Temperature checks have become a regular part of the COVID-19 protocol but in Morris County, one school district is taking their coronavirus precautions even more seriously, requiring students and staff to wear armbands that display their body temperature.
Butler School District
The Butler School District will be requiring students and staff to wear Bluetooth enabled armbands, made by Accwell, which attach to the upper arm via an adjustable Velcro strap. The armbands will be in addition to other precautions including no-contact thermometers that school nurses will use to track the health of the Butler school community.
Information about the armbands is detailed in the Butler School District’s 2020-2021 School Restart and Recovery Plan.

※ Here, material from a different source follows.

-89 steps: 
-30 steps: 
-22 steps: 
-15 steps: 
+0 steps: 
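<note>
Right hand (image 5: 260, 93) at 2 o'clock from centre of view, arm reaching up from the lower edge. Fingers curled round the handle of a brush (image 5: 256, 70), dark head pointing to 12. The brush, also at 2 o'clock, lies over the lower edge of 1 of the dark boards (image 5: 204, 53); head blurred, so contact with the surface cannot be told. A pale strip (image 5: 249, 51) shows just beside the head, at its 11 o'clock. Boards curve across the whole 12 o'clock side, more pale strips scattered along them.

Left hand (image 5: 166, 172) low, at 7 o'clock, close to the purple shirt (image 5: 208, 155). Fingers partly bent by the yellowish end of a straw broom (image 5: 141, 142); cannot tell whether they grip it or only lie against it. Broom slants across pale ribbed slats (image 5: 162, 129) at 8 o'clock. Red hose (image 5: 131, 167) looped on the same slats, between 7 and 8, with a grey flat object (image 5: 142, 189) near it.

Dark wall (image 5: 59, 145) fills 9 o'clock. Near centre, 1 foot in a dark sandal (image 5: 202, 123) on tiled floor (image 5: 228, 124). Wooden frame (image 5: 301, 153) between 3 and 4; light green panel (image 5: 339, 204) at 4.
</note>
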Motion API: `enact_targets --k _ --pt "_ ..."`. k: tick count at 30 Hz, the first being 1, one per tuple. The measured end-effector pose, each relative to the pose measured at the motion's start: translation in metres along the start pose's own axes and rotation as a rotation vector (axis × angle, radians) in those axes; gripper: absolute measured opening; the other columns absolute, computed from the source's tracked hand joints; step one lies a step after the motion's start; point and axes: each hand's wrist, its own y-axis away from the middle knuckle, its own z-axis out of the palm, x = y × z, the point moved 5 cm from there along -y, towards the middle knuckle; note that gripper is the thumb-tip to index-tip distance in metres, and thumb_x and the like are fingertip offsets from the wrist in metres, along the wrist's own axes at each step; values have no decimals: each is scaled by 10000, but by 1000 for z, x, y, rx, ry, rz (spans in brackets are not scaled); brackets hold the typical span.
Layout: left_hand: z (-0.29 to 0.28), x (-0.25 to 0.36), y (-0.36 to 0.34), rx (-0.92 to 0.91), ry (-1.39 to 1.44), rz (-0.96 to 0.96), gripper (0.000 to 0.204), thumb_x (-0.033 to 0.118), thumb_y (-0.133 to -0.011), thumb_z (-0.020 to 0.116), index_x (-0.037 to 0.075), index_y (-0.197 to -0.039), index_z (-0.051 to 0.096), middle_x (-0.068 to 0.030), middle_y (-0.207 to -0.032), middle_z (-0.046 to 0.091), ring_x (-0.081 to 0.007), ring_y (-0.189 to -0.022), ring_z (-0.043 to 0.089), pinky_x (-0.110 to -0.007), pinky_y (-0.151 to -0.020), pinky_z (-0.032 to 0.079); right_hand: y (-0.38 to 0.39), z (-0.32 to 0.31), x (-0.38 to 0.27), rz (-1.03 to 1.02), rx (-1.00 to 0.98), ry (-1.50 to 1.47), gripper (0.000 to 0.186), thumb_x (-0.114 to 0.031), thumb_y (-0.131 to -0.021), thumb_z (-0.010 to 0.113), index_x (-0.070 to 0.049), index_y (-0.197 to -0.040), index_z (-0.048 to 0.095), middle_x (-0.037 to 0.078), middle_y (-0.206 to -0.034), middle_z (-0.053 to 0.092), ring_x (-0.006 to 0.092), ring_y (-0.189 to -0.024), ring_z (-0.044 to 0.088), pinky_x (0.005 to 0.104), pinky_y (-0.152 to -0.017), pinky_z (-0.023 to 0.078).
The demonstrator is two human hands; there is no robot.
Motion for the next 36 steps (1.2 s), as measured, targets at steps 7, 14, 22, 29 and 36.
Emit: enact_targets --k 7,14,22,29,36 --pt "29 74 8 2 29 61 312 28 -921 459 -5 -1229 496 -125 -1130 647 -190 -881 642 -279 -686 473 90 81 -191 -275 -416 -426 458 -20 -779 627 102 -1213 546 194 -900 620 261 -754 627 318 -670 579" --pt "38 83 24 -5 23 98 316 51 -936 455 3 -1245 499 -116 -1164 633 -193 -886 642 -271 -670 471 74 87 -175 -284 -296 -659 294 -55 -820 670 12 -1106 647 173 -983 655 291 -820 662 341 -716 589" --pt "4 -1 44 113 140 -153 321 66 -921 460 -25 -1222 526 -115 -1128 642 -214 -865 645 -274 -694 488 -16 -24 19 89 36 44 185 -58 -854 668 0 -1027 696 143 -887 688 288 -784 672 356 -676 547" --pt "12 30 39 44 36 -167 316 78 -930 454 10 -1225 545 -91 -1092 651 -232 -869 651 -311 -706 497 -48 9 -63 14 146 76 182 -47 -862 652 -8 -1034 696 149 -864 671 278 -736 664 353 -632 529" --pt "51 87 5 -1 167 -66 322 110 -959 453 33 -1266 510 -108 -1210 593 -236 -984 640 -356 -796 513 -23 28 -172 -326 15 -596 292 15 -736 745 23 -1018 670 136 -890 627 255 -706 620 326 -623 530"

“Butler School District has worked with Accwell to purchase armbands that all students and staff will wear daily while on the premises,” reads the plan. “Armbands will provide daily temperature readings. Armbands will provide daily reports to our nurses to track wellness within our school district. Students and staff will be responsible for charging their armbands daily and wearing them to school – students who do not have their armbands will not be permitted into their classrooms. The Butler School District will provide the armbands – in the instance of loss or breakage, families will be responsible for replacement and students will need to remain out of the building until a replacement is in place.”
“I think it was an outside the box way to solve a problem that a lot of schools are struggling with,” Superintendent Dr. Dan Johnson told ABC News 7. “The device is an armband, very similar to Fitbit. It uses very low-level technology that is able to give a temperature read of students while they’re in the building.”
While the cost of purchasing a lost or broken armband was not revealed in the plan, parents will certainly be sure to impress upon their kids to keep the armbands safe and on their person at all times.
If the measures to keep students and staff safe sound extreme it may be due to the fact that since schools have started to reopen across the country cases of COVID among children have increased. One report stated that in the last two weeks of July, 97,000 students tested positive for the virus.
It’s expected that Gov. Phil Murphy will announce today that schools will have the option to start the school year with no in-person classes. School districts will have to show why they cannot operate in-person for this to be allowed.